The war was about economics, not morality.

[quote]Aggv wrote:
The war was about economics, not morality. [/quote]

The war was about a bunch of things, economics being – as it literally always is – enormously important. But here’s something else that’s true: Morality contributed to antislavery sentiment and legislation in the North, which occasioned secession.

Is this going to be your tactic? Say something wrong, get told it’s wrong, say something else that doesn’t have anything to do with the first thing and is also wrong?

[quote]smh_23 wrote:

[quote]Aggv wrote:
The war was about economics, not morality. [/quote]

The war was about a bunch of things, economics being – as it literally always is – enormously important. But here’s something else that’s true: Morality contributed to antislavery sentiment and legislation in the North, which occasioned secession.

Is this going to be your tactic? Say something wrong, get told it’s wrong, say something else that doesn’t have anything to do with the first thing and is also wrong?[/quote]

At no point was anything i posted wrong. Maybe you should look into things beyond what was taught to you in high school.

[quote]Aggv wrote:

[quote]smh_23 wrote:

[quote]Aggv wrote:
The war was about economics, not morality. [/quote]

The war was about a bunch of things, economics being – as it literally always is – enormously important. But here’s something else that’s true: Morality contributed to antislavery sentiment and legislation in the North, which occasioned secession.

Is this going to be your tactic? Say something wrong, get told it’s wrong, say something else that doesn’t have anything to do with the first thing and is also wrong?[/quote]

At no point was anything i posted wrong. Maybe you should look into things beyond what was taught to you in high school.
[/quote]

I explained exactly why you were wrong – twice – and you responded with nothing.

This isn’t about what was taught to me in high school, and this should be clear to you by my responses. I have studied this at the graduate level and am the son of a prominent professor of Southern History with whom I have co-authored (peer-reviewed) work. If you want to get into this properly, I would love to show you what a beyond-high-school understanding of these issues is.

So you’re suggesting the civil war was based on the north’s moral opposition to slavery rather than an economic one?

Morality was part of the equation, but the heart of the issue was economics.

[quote]Aggv wrote:
So you’re suggesting the civil war was based on the north’s moral opposition to slavery rather than an economic one?

Morality was part of the equation, but the heart of the issue was economics. [/quote]

I’m suggesting exactly what I suggested:

[quote]
The war was about a bunch of things, economics being – as it literally always is – enormously important. But here’s something else that’s true: Morality contributed to antislavery sentiment and legislation in the North, which occasioned secession.

Is this going to be your tactic?
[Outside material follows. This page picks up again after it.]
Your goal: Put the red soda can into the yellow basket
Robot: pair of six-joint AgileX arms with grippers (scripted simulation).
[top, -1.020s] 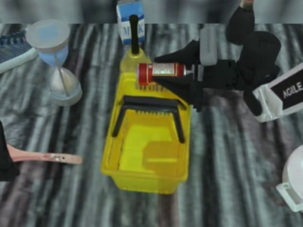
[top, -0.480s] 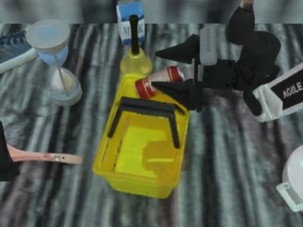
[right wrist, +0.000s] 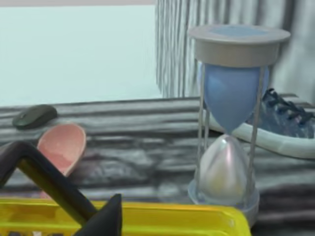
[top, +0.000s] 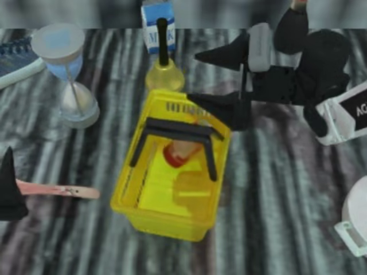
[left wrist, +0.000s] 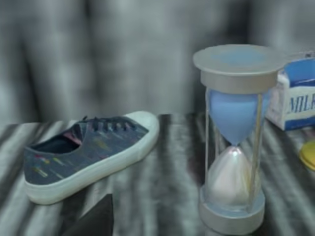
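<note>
Red soda can (top: 179,152) tilted inside yellow basket (top: 133,184).

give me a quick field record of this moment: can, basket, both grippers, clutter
can: red soda can inside the yellow basket, tilted, partly under the black handles
basket: mid-table, skewed
right gripper: open, empty, over the basket's far corner
left gripper: at the table's left edge, idle
clutter: hourglass, bell, milk carton, sneaker, pink spoon
task state: can appears to be in the basket
</note>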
Say something wrong, get told it’s wrong, say something else that doesn’t have anything to do with the first thing and is also wrong?[/quote]

(This looks something like your formulation above; it doesn’t look at all like your original formulation, which was: “The war was about economics, not morality.”)

The simple fact – and why revisionists bother lying about it is truly beyond me – is that moral opposition to slavery did inarguably figure into laws like Vermont’s “nullification” of the Fugitive Slave Act, which in turn figured explicitly into states’ decisions to secede. None of this is conjecture; all of it is explicit.

Thus, statements like “the war was about economics, not morality” and “the north was equally as racist as the south” are wrong. Yes, the high-school-level “good not-racist north v. racist south” is simplistic and incomplete. But so is what you’re pushing.

Anyway, none of the foregoing has anything to do with the fact of the battle flag’s birth circumstances, historical meaning, and subsequent disqualification as a candidate for flight on state property. It should be taken down immediately.

I think you need to go back to your “prominent” online university and read up without the rose colored history glasses on, and get better perspective.

I’m not suggesting morality was not part of the equation, but it was nowhere near the level with which you are implying.